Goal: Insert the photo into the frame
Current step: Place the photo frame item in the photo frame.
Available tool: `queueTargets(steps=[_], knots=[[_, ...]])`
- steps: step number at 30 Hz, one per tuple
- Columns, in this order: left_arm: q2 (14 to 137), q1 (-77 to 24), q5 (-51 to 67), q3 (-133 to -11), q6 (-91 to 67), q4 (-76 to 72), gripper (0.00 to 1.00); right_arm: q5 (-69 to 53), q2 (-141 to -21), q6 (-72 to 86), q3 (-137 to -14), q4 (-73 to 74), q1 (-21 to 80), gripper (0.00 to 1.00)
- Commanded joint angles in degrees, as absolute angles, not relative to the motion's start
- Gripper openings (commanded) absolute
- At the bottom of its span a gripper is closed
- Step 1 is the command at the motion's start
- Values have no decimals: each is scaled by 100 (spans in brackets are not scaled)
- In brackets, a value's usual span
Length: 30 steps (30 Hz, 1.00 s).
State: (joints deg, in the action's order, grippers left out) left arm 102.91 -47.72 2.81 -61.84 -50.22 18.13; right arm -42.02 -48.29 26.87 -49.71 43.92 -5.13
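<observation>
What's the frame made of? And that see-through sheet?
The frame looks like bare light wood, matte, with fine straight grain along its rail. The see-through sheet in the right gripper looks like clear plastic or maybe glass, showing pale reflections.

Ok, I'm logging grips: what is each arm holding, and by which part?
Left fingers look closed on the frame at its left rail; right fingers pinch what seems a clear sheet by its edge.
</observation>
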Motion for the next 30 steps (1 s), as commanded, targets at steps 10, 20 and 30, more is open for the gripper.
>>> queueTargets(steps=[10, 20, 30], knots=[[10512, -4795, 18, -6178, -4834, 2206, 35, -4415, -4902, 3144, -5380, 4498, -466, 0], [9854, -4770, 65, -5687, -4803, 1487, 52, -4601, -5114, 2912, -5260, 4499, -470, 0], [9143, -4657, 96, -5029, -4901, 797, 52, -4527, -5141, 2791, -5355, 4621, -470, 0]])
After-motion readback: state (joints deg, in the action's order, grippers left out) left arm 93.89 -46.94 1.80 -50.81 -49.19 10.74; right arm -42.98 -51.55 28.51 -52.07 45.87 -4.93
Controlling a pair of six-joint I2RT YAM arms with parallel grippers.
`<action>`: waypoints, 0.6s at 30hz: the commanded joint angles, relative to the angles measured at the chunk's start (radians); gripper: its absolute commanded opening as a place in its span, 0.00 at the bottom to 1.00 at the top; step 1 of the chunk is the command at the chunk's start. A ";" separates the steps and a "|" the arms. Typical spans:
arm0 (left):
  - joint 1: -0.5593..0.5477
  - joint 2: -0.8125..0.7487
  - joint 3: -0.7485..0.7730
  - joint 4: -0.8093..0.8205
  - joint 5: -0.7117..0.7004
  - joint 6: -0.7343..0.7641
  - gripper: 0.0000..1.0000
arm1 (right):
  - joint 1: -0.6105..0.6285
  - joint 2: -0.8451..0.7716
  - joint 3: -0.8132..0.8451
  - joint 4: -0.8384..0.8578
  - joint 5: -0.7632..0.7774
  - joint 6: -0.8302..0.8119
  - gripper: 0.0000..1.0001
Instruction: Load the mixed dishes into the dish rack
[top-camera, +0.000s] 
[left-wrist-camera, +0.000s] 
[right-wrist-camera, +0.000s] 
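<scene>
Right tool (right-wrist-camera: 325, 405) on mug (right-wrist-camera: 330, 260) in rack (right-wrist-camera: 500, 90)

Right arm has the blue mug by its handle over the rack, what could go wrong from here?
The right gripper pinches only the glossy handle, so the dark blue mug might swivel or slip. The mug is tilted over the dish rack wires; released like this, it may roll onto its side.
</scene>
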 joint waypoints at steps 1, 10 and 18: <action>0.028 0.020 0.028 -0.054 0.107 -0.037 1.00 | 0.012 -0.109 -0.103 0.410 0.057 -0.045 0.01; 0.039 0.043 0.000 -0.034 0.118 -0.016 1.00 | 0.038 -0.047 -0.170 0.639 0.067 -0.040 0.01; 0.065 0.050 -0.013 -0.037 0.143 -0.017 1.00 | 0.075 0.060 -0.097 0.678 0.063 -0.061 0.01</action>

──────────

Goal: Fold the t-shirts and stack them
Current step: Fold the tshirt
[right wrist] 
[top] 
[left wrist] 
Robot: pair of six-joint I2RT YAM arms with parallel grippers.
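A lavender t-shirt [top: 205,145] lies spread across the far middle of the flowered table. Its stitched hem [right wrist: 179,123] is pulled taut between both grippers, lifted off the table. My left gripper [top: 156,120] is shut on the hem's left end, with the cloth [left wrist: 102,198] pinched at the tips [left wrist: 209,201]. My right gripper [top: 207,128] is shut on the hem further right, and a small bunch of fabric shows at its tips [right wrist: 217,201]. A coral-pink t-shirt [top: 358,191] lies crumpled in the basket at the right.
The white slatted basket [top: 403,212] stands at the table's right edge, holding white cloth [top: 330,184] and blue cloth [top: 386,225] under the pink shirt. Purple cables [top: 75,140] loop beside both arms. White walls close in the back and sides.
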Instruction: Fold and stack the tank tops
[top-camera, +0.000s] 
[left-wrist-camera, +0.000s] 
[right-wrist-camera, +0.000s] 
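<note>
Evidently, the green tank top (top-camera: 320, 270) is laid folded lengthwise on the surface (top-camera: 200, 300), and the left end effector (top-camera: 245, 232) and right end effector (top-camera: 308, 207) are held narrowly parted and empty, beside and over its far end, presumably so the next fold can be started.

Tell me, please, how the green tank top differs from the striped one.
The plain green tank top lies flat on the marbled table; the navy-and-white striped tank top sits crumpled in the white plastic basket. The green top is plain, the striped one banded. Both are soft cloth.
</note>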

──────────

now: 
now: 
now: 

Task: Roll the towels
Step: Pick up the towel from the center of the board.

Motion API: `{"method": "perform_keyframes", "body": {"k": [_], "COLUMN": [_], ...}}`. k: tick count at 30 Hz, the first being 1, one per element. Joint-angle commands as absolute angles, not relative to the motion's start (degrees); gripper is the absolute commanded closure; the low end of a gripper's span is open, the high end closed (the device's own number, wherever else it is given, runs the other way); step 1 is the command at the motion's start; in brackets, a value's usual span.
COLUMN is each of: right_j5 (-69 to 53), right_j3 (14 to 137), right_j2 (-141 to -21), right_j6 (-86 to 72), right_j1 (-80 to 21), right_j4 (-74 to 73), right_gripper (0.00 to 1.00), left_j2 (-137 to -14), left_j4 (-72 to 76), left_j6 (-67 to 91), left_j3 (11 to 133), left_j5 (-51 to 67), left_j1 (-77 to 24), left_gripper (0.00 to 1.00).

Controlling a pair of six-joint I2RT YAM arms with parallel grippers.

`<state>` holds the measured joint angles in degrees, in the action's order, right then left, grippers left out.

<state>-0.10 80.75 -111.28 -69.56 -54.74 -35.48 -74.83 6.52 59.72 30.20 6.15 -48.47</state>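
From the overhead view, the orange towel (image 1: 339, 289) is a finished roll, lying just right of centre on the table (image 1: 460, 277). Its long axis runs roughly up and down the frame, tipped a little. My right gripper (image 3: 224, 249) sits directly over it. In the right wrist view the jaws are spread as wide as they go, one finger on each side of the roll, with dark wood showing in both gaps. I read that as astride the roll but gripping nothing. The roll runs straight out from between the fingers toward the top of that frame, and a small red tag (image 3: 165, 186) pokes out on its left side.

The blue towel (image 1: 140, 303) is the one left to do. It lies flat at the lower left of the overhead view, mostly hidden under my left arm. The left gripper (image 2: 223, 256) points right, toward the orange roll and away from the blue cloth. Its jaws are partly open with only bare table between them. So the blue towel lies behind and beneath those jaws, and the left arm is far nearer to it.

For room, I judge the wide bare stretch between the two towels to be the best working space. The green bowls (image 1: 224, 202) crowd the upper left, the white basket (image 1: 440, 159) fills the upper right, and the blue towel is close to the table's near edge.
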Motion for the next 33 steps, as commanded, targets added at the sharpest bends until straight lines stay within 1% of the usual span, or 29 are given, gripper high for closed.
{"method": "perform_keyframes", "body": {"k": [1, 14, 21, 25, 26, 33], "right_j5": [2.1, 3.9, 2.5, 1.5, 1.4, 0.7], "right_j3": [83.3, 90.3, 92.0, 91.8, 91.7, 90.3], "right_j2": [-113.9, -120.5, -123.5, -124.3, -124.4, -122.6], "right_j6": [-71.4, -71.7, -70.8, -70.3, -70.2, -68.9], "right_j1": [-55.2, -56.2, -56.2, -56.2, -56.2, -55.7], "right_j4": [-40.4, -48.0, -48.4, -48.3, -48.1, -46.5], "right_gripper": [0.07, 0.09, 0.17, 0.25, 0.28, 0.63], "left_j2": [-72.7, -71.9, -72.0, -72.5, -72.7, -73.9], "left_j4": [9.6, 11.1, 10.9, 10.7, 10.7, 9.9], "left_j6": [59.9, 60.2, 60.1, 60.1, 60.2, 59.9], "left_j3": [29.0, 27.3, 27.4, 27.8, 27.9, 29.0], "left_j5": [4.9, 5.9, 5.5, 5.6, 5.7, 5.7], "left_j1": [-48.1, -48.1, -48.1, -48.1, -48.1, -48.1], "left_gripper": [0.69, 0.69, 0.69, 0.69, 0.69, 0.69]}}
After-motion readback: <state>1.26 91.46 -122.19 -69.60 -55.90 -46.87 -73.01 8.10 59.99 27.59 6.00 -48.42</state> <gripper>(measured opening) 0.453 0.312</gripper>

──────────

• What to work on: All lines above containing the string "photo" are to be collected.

• The completed task:
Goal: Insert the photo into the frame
Current step: Place the photo frame item in the photo frame.

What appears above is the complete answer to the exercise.